Model#

Core model architecture, diffusion logic, and text encoders.

Kimodo Model#

Kimodo model: denoiser, text encoder, diffusion sampling, and post-processing.

class kimodo.model.kimodo_model.Kimodo(
denoiser,
text_encoder,
num_base_steps,
device=None,
cfg_type='separated',
)[source]#

Bases: <Mock object at 0x768058fb1c90>[]

Helper class for test time.

property output_skeleton#

Skeleton used for model output (somaskel77 for SOMA, else unchanged).

train(mode)[source]#
eval()[source]#
denoising_step(
motion,
pad_mask,
text_feat,
text_pad_mask,
t,
first_heading_angle,
motion_mask,
observed_motion,
num_denoising_steps,
cfg_weight,
guide_masks=None,
cfg_type=None,
)[source]#

Single denoising step.

Returns:

[B, T, D] noisy motion input to t-1

Return type:

torch.Tensor

__call__(
prompts,
num_frames,
num_denoising_steps,
multi_prompt=False,
constraint_lst=[],
cfg_weight=[2.0, 2.0],
num_samples=None,
cfg_type=None,
return_numpy=False,
first_heading_angle=None,
num_transition_frames=5,
share_transition=True,
percentage_transition_override=0.1,
post_processing=False,
root_margin=0.04,
progress_bar=tqdm.auto.tqdm,
)[source]#

Generate motion from text prompts and optional kinematic constraints.

When a single prompt/num_frames pair is given, one motion is generated. Passing lists of prompts and/or num_frames produces a batch of independent motions. With multi_prompt=True, the prompts are treated as sequential segments that are generated and stitched together with smooth transitions.

Parameters:
  • prompts – One or more text descriptions of the desired motion. A single string generates one sample; a list generates a batch (or sequential segments when multi_prompt=True).

  • num_frames – Duration of the generated motion in frames. Can be a single int applied to every prompt or a per-prompt list.

  • num_denoising_steps – Number of DDIM denoising steps. More steps generally improve quality at the cost of speed.

  • multi_prompt – If True, treat prompts as an ordered sequence of segments and concatenate them with transitions.

  • constraint_lst – Per-sample list of kinematic constraints (e.g. keyframe poses, end-effector targets, 2-D paths). Pass an empty list for unconstrained generation.

  • cfg_weight – Classifier-free guidance scale(s). A two-element list [text_cfg, constraint_cfg] controls text and constraint guidance independently.

  • num_samples – Number of samples to generate.

  • cfg_type – Override the default CFG strategy set at init (e.g. "separated").

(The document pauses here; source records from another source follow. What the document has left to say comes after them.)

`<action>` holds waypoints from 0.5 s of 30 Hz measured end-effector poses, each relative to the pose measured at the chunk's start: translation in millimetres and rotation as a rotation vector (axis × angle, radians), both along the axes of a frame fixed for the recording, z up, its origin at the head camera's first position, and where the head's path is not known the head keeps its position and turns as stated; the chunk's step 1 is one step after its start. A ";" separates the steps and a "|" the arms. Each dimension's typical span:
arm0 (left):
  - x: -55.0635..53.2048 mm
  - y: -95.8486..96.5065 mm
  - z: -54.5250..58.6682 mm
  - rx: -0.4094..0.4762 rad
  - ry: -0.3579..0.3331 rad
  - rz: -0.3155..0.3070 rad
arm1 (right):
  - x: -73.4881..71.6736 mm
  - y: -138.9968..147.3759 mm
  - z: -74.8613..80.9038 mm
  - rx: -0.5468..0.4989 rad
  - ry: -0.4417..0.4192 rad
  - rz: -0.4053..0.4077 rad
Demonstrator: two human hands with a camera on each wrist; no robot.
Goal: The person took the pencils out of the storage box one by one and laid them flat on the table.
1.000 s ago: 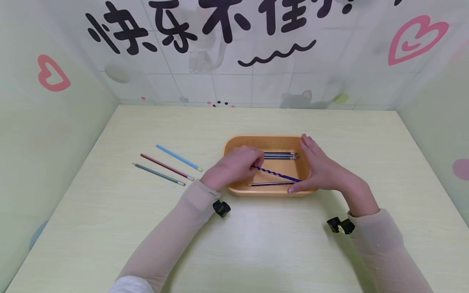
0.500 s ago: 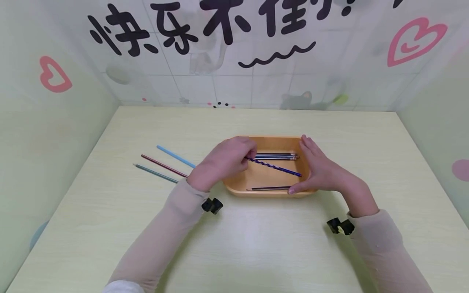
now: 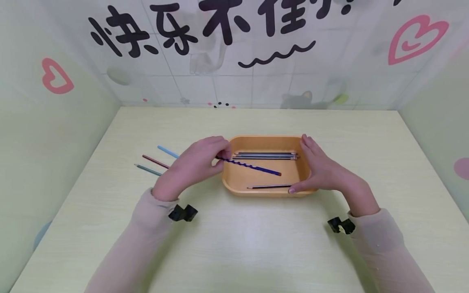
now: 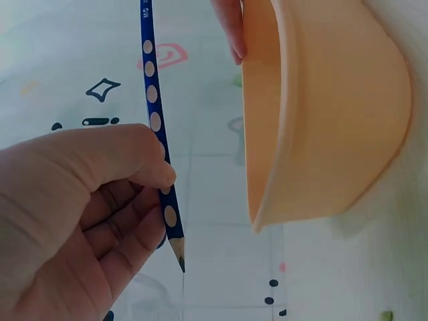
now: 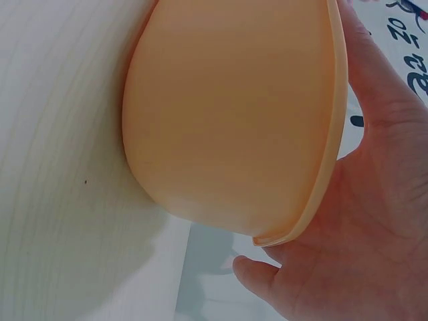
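Observation:
In the head view my left hand [image 3: 194, 165] pinches a dark blue pencil with pale oval dimples [image 3: 253, 165] near its sharpened end. The pencil slants over the left part of an orange plastic box [image 3: 234, 188]. Its graphite point pokes out past the fingertips in the left wrist view, where the blue pencil [image 4: 154, 100] shows clearly. My right hand [image 3: 326, 171] holds the box's right end, thumb over the near rim and fingers at the far corner. Inside lie several dark striped pencils [image 3: 265, 156] along the back and one dark pencil [image 3: 271, 186] near the front.
Left of the box, partly behind my left hand, lie a light blue pencil [image 3: 167, 151], a dark red pencil [image 3: 155, 161] and a green pencil [image 3: 147, 169] on the pale wooden table [image 3: 253, 244]. A printed curtain [image 3: 253, 87] hangs behind the table.
My left hand has moved left with the blue pencil, from inside the box to its left rim. It now covers more of the loose pencils. The right hand has stayed put.

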State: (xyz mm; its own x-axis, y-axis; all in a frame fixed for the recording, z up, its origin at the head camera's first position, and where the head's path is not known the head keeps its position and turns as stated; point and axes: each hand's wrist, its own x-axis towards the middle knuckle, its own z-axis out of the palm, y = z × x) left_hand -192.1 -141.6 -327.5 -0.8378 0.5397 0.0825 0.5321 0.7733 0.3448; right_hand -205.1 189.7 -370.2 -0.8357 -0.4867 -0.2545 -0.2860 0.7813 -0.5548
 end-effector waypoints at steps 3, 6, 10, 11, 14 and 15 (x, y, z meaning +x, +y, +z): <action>6.8 -15.9 -0.4 -0.008 -0.001 0.030 | -0.1 -0.5 0.4 -0.002 -0.004 0.006; 12.8 -32.4 -2.6 -0.028 -0.017 0.066 | -0.1 -0.7 0.7 0.000 -0.006 0.007; 20.7 -53.1 -7.4 -0.053 -0.025 0.094 | -0.3 0.1 0.6 0.003 -0.005 0.008; 22.9 -57.8 -8.9 -0.058 -0.022 0.097 | -0.3 0.5 0.4 0.003 -0.004 0.008; 28.6 -70.8 -13.5 -0.068 -0.008 0.096 | -0.2 1.3 0.2 0.000 0.000 0.010; 30.3 -75.0 -15.2 -0.072 -0.006 0.095 | -0.1 1.5 0.2 -0.002 0.002 0.012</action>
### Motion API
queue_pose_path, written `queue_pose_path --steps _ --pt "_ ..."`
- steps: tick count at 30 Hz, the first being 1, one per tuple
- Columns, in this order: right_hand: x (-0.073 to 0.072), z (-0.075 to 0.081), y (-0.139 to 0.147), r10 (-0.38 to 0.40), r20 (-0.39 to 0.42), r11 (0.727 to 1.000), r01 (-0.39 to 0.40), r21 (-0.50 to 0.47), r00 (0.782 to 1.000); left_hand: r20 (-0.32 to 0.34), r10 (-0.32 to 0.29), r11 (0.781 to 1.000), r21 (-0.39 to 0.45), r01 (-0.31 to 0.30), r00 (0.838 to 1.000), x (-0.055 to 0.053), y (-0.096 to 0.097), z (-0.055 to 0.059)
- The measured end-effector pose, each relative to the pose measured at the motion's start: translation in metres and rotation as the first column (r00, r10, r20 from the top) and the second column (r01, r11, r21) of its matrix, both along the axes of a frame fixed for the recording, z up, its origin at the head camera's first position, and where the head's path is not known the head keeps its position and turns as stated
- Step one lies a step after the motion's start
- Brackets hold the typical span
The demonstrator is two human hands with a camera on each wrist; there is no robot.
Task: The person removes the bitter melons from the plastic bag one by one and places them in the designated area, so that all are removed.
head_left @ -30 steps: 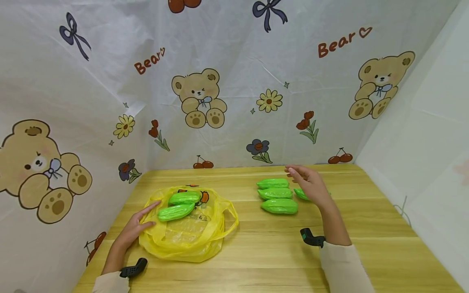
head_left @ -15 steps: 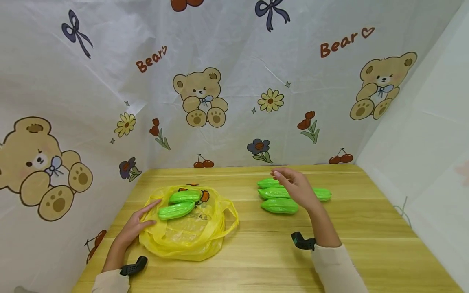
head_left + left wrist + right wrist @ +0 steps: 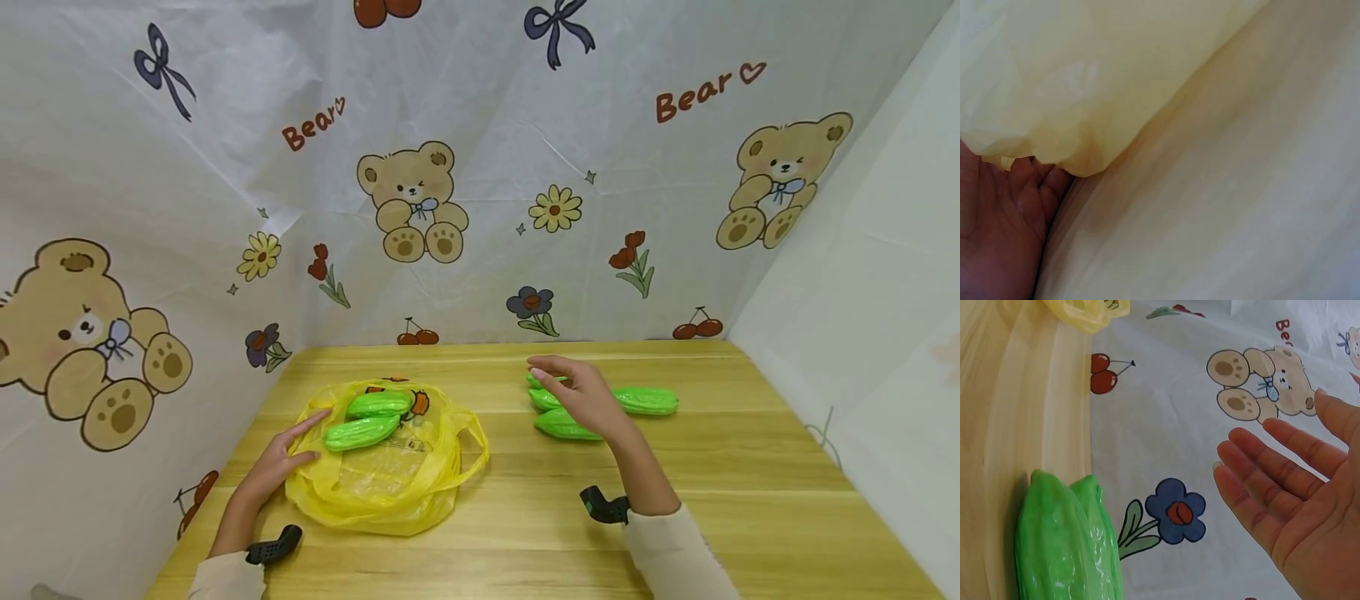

  • return_numpy – If True, convert all output tensors to numpy arrays.

  • first_heading_angle – Initial body heading in radians. Shape (B,) or scalar. Defaults to 0 (facing +Z).

  • num_transition_frames – Number of overlapping frames used to blend consecutive segments in multi-prompt mode.

  • share_transition – If True, transition frames are shared between adjacent segments rather than appended.

  • percentage_transition_override – Fraction of each segment’s length that may be overridden by the transition blend.

  • post_processing – If True, apply post-processing (foot-skate cleanup and constraint enforcement).

  • root_margin – Horizontal margin (in meters) used by the post-processor to determine when to correct root motion. When root deviates more than margin from the constraint, the post-processor will correct it.

  • progress_bar – Callable wrapping an iterable to display progress (default: tqdm). Pass a no-op to silence output.

Returns:

A dictionary of motion tensors (or numpy arrays if return_numpy=True) with the following keys:

  • local_rot_mats – Local joint rotations as rotation matrices.

  • global_rot_mats – Global joint rotations as rotation matrices.

  • posed_joints – Joint positions in world space.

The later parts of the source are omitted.